Outline of the Remaining Chapters

Chapters 2 sets the stage for this study. It begins with a brief historical overview of the conflict in the two cases, and a more detailed discussion of the emergence of the political-military organizations and their affiliated mass-based organizations, including the women’s sectors. The chapter draws from interviews with the leaders of the women’s committees and organizations since many were members of the political organizations tasked with establishing the affiliated mass-based women’s groups.

I develop my argument in chapters 3, 4 and 5. Chapter 3 illustrates how the degree of inclusivity of the political settlement affected civil society and electoral institutional design, as well as legislative and local government institutionalization in the two cases. Chapter 4 develops the second part of my argument about how the political settlement determined the amounts and types of foreign donor funding, and specifically Western donor funding, as well as the programs that donors prioritized given the context in which they were operating.
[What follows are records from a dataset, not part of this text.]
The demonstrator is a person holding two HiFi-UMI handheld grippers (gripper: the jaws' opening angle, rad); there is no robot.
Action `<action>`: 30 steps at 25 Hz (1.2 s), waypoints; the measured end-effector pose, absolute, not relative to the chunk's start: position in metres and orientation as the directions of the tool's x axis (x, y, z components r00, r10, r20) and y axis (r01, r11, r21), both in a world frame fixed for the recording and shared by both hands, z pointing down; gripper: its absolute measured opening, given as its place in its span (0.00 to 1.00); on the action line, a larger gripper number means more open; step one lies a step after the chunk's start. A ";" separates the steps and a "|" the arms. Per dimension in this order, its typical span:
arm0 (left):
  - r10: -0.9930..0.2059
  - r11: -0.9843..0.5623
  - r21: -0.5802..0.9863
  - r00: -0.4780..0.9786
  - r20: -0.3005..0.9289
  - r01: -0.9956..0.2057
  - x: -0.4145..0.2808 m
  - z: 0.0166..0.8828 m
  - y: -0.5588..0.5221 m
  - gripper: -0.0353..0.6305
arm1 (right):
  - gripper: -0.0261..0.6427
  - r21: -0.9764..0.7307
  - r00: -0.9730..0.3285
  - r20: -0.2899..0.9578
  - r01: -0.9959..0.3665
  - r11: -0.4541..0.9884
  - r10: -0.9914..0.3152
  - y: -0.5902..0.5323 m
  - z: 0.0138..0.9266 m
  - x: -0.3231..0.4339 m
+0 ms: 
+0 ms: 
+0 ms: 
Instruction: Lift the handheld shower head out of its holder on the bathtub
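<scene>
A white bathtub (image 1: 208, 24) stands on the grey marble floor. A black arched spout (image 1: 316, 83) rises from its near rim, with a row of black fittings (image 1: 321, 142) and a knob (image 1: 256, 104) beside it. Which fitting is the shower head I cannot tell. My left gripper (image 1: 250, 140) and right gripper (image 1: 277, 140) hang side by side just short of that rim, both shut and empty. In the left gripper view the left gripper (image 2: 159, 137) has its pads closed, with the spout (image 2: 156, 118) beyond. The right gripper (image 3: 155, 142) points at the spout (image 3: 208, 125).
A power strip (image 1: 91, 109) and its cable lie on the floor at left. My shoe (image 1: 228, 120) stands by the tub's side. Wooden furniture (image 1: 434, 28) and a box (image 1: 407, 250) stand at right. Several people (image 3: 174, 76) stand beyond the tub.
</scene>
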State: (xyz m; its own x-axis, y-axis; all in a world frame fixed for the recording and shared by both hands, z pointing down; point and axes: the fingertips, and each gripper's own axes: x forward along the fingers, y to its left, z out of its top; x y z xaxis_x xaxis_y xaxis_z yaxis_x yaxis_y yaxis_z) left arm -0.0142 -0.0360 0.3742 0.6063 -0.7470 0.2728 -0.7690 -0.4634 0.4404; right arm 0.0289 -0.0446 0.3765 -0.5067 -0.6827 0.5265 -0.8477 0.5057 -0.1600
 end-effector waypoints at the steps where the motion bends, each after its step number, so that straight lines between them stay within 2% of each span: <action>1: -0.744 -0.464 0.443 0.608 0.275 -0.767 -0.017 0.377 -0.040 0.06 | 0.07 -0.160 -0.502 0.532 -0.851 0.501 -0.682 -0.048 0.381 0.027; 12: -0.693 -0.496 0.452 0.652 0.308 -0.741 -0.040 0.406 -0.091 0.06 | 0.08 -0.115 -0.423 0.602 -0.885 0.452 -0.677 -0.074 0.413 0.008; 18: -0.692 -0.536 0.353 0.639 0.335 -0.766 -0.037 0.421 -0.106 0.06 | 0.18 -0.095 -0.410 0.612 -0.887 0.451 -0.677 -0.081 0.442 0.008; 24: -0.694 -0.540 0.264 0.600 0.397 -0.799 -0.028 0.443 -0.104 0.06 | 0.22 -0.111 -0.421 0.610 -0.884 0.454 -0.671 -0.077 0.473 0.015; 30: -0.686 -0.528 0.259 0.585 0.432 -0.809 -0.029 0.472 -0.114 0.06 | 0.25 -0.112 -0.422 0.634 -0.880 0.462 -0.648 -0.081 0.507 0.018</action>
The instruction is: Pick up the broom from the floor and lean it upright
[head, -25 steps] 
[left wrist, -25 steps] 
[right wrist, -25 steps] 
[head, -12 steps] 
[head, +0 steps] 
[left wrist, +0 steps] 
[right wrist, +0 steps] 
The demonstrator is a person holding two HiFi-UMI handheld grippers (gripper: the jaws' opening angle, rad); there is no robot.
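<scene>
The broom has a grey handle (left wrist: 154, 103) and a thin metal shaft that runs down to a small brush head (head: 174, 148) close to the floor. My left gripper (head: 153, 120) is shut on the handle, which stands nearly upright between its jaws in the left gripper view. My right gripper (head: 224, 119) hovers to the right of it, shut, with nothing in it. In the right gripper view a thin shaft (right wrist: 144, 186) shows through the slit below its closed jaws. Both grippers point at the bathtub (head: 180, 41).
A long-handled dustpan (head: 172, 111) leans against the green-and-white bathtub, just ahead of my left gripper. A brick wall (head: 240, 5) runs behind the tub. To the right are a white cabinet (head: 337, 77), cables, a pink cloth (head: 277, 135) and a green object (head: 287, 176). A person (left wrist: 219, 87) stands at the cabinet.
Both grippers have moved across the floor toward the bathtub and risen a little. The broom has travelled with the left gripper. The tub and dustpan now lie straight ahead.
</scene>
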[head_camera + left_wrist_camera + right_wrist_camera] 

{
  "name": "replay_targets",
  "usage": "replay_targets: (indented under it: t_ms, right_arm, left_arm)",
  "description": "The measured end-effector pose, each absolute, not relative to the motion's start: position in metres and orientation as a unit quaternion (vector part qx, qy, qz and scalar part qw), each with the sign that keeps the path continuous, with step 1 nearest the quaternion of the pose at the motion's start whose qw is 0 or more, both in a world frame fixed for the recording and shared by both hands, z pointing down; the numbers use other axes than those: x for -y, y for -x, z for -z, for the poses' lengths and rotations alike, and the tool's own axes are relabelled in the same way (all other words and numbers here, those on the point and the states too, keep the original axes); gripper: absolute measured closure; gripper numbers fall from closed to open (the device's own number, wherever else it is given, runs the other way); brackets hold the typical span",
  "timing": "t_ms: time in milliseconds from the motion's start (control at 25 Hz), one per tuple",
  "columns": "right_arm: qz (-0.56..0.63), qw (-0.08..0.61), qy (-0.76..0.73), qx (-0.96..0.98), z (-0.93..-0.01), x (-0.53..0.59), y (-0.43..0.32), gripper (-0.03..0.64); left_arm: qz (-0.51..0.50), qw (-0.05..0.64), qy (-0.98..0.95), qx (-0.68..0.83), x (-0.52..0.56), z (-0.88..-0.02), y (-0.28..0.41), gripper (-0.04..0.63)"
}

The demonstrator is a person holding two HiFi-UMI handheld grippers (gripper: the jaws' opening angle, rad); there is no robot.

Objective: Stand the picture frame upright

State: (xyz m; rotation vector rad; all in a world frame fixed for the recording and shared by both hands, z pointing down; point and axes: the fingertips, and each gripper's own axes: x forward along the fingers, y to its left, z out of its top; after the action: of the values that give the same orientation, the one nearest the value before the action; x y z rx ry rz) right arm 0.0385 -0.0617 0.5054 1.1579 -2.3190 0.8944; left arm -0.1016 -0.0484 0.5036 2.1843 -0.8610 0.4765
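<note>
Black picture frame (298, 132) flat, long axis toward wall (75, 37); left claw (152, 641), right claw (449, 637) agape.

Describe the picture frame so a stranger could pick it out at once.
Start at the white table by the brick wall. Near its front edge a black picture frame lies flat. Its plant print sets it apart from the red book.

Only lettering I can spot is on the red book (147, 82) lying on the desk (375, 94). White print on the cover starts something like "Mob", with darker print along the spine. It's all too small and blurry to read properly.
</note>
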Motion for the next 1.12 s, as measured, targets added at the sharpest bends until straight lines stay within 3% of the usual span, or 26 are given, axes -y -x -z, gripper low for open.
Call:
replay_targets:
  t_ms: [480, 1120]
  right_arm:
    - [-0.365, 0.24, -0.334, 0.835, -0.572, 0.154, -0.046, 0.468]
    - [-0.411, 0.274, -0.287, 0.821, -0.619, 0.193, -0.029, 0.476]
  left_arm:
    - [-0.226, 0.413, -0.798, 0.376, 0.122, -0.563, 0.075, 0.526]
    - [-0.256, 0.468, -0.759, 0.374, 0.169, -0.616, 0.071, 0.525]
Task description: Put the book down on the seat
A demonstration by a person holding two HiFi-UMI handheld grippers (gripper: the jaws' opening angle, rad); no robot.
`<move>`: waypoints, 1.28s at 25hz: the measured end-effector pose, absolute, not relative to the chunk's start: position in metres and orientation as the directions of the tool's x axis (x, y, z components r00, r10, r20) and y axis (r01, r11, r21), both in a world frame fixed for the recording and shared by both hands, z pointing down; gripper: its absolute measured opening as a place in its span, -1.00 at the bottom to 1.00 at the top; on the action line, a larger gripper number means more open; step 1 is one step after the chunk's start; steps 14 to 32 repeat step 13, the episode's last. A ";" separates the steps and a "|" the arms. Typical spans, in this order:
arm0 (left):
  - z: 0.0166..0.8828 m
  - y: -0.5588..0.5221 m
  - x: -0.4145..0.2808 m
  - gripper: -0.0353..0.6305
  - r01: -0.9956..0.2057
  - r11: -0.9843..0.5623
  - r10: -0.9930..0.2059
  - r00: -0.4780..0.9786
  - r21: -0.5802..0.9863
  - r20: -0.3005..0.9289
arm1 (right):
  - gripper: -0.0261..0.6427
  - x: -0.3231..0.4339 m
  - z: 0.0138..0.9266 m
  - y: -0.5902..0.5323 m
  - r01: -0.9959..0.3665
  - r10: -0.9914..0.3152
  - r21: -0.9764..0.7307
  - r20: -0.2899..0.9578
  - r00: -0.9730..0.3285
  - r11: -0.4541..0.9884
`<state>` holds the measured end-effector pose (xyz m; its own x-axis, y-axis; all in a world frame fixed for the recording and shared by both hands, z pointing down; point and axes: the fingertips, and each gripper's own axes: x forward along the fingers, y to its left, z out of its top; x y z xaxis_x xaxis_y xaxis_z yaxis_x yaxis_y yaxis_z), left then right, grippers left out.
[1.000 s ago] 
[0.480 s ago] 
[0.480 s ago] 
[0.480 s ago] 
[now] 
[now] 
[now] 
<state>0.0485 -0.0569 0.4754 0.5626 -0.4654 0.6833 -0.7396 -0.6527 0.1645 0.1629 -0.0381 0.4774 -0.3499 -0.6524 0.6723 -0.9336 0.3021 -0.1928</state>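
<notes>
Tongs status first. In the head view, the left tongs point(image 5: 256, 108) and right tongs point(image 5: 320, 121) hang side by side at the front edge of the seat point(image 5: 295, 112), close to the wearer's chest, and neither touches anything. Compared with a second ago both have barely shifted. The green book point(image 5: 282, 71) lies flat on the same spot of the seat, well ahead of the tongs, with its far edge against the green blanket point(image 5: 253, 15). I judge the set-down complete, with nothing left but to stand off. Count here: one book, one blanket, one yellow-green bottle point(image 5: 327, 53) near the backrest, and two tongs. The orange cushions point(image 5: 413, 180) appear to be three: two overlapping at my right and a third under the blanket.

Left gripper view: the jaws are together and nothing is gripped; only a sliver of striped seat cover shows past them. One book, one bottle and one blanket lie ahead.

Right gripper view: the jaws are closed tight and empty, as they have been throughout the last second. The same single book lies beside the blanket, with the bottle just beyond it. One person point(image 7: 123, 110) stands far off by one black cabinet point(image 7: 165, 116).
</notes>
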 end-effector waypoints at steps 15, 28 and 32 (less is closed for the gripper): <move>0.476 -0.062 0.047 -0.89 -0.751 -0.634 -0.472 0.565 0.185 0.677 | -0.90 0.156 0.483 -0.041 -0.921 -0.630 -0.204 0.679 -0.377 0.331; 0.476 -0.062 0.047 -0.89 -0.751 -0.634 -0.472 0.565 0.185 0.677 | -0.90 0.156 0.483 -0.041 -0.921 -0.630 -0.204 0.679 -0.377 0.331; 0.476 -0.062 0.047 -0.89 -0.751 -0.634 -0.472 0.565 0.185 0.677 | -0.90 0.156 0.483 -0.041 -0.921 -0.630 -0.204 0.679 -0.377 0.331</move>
It examines the history and changes in donor assistance in the two cases from the start of the conflict-to-peace transitions. Chapter 5 examines the impact of the political settlement and the mediating role of Western donor assistance at the level of civil society. It assesses these changes by examining transformations in the women’s sector in the postsettlement period in each case. It draws heavily from primary interviews with the women who established these organizations, and the women who shaped and lived through these changes. Their reflections about these processes and the broader political changes these societies underwent anchor this chapter. Chapter 6 broadens the temporal aperture of the study. It examines the impact of the evolving political settlement and the mediating role of Western donor assistance in the Palestinian territories, and the Gaza Strip in particular, in the aftermath of Hamas’s 2006 electoral victory. Unlike chapter 5, this chapter does not trace changes in a sector of civil society, but it looks at the more general transformations in the political landscape and in associational life. Chapter 7 returns to the question I started with: Why are democracy promotion efforts more successful in some cases as opposed to others? I also briefly discuss two other cases of conflict-to-peace transitions, namely Iraq and South Africa, to evaluate the defining impact of political settlements and the mediating role of Western donor assistance to illustrate how the findings in this book are by no means limited to the initial two cases.

What historical trajectories in the two cases led to the establishment of the political organizations and their affiliated mass-based organizations? This is the central question that chapter 2 tackles.